**Action item:**
In the listing, determine how many lines contain "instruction". The reply is that number alone.

= Beginning of Section =

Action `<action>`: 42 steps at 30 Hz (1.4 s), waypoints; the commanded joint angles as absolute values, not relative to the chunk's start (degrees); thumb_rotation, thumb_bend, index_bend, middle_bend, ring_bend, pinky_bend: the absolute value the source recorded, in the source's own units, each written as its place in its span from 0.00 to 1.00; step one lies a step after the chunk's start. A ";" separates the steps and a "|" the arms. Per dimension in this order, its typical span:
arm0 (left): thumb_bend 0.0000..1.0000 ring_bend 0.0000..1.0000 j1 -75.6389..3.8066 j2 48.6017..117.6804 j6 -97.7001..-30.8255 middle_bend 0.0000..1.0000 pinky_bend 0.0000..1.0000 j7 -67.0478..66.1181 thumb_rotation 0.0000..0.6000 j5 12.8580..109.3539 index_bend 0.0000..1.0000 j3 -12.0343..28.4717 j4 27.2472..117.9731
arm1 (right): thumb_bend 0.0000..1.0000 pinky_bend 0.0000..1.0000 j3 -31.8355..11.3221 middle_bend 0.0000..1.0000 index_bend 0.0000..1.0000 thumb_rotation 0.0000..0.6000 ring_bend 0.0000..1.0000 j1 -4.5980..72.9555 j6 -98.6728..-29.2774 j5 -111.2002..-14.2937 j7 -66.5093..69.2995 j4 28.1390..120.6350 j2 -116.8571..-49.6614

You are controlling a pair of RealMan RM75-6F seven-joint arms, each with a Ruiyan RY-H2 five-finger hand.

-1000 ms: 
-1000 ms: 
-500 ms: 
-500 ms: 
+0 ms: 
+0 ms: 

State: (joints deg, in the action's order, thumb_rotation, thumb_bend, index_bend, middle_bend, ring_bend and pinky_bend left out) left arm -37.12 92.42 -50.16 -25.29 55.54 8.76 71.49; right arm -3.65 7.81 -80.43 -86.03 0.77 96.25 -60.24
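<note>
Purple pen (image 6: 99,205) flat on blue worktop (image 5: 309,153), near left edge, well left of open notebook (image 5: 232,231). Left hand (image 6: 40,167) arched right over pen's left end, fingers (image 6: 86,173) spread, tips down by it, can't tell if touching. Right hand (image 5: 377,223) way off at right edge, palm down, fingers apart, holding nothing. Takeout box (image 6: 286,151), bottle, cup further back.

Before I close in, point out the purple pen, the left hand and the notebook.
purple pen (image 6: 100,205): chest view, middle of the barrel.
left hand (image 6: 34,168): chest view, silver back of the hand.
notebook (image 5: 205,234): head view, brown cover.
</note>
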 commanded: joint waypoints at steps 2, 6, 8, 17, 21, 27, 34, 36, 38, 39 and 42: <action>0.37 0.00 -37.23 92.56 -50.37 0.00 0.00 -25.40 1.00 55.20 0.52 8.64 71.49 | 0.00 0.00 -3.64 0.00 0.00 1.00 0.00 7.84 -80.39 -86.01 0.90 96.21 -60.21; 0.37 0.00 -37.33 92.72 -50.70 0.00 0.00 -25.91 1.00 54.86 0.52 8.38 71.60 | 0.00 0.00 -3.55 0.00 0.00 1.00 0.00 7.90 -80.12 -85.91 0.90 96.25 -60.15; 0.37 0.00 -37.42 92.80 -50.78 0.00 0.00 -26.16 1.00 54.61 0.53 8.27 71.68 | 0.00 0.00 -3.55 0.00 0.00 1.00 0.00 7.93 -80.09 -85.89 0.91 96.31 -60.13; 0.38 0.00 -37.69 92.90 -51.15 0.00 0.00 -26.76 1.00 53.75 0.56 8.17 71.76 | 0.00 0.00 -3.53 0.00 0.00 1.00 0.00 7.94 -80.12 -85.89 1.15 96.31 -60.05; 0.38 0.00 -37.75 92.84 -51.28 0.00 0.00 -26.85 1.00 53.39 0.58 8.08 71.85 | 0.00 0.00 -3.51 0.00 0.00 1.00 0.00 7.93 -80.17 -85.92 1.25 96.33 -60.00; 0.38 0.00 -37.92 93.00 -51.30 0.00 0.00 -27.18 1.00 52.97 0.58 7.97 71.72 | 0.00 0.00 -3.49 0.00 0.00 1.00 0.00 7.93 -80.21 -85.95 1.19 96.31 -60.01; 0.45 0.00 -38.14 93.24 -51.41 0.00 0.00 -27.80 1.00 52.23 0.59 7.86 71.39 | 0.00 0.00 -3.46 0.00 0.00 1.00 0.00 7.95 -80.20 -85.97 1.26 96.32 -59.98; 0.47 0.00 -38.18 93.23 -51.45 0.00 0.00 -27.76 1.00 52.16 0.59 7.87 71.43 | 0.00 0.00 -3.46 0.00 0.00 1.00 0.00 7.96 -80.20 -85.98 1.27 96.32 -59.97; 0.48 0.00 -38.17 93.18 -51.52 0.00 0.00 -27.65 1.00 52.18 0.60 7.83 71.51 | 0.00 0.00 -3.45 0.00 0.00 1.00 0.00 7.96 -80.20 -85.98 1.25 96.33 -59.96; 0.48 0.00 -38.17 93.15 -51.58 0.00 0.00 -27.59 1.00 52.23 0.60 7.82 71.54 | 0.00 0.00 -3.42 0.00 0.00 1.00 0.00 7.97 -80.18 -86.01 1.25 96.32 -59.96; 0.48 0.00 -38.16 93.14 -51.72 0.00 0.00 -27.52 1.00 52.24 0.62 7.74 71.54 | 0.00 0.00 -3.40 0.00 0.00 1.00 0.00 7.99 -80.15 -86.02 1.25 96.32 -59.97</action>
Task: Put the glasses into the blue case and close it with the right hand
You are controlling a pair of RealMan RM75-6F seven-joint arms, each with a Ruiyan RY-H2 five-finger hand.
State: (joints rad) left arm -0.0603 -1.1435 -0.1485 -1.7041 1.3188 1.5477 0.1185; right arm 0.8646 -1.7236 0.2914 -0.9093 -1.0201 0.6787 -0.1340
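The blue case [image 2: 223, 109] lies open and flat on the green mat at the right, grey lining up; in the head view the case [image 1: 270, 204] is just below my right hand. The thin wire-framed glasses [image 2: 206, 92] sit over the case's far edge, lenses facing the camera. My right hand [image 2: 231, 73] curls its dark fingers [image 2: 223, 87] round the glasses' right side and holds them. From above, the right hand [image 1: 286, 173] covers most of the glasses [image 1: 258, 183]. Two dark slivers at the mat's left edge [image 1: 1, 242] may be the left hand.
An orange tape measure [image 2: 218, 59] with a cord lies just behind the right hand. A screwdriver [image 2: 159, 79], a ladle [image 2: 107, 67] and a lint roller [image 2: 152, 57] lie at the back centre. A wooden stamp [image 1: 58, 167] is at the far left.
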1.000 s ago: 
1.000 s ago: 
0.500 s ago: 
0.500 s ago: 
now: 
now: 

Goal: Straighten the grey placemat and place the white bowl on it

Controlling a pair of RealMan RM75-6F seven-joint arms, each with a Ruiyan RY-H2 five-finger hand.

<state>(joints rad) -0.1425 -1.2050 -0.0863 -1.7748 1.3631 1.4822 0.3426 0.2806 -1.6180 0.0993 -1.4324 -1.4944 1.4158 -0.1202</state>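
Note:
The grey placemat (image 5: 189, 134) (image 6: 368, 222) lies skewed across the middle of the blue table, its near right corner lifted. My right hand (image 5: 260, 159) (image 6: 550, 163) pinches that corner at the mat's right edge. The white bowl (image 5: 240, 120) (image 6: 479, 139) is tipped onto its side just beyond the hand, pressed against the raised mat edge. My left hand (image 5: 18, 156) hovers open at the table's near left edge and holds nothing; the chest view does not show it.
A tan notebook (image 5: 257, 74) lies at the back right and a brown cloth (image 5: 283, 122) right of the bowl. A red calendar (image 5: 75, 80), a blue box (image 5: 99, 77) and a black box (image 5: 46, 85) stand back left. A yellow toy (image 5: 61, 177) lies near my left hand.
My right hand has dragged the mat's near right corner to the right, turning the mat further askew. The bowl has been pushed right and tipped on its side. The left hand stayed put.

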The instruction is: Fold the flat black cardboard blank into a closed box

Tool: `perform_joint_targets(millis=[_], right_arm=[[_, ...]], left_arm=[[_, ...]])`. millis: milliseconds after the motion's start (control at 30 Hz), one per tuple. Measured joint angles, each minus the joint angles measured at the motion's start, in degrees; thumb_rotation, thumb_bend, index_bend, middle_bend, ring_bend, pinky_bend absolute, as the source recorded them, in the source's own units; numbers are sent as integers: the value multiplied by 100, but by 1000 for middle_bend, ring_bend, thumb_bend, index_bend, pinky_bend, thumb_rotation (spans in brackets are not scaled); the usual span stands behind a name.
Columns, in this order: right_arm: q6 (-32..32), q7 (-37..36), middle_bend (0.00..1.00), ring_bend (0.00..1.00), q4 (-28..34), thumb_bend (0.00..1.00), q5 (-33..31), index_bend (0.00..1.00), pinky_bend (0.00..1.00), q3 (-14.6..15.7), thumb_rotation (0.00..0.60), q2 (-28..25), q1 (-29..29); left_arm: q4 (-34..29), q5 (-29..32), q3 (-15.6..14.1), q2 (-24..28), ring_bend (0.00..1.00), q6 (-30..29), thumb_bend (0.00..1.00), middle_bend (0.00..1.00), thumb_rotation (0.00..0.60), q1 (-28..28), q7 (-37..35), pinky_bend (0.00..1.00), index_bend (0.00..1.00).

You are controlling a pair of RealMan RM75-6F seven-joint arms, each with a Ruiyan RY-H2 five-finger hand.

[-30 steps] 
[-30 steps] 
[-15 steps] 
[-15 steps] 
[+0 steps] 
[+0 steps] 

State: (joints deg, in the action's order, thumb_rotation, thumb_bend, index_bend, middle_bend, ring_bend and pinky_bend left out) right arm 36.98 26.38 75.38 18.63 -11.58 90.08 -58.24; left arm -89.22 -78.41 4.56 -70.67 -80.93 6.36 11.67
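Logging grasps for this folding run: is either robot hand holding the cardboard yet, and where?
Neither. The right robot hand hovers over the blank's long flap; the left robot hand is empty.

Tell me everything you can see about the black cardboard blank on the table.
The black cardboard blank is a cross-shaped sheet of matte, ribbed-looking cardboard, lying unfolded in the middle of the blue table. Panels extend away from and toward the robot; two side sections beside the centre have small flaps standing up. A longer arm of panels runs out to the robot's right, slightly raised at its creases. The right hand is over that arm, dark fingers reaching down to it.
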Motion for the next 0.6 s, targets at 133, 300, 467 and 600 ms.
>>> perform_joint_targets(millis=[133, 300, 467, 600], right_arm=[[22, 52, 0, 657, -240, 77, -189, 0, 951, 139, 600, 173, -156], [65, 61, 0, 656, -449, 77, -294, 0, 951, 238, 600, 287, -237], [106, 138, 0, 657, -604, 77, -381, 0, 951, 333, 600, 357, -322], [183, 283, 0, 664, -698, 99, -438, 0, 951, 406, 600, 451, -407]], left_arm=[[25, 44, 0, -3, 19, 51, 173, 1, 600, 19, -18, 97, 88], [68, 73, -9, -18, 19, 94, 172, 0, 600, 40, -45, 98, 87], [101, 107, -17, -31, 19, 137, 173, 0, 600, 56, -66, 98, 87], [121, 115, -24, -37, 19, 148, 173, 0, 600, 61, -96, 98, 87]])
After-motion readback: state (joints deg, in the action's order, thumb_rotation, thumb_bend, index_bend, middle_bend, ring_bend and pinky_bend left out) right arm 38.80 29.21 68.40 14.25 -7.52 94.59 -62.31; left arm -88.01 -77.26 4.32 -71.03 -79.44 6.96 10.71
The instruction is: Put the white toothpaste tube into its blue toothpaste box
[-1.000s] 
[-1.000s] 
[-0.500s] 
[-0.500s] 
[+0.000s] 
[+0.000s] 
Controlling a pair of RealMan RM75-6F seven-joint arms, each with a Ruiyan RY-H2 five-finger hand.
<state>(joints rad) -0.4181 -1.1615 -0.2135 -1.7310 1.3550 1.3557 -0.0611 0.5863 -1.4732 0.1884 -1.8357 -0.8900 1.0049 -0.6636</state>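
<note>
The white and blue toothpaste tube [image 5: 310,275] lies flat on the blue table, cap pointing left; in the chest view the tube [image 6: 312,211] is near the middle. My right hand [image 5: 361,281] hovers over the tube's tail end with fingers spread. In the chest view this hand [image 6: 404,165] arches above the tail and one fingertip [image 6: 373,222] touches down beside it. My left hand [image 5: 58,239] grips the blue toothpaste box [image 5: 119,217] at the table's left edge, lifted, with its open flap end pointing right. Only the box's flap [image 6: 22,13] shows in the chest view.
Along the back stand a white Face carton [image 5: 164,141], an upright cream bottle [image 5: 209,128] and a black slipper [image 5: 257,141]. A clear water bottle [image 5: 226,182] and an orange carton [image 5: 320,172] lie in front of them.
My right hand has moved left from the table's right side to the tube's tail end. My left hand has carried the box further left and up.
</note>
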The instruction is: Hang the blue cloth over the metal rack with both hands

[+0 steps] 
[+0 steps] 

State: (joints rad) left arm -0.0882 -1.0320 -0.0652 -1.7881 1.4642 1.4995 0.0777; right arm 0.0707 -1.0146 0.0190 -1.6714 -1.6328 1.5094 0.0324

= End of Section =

**Reply:**
3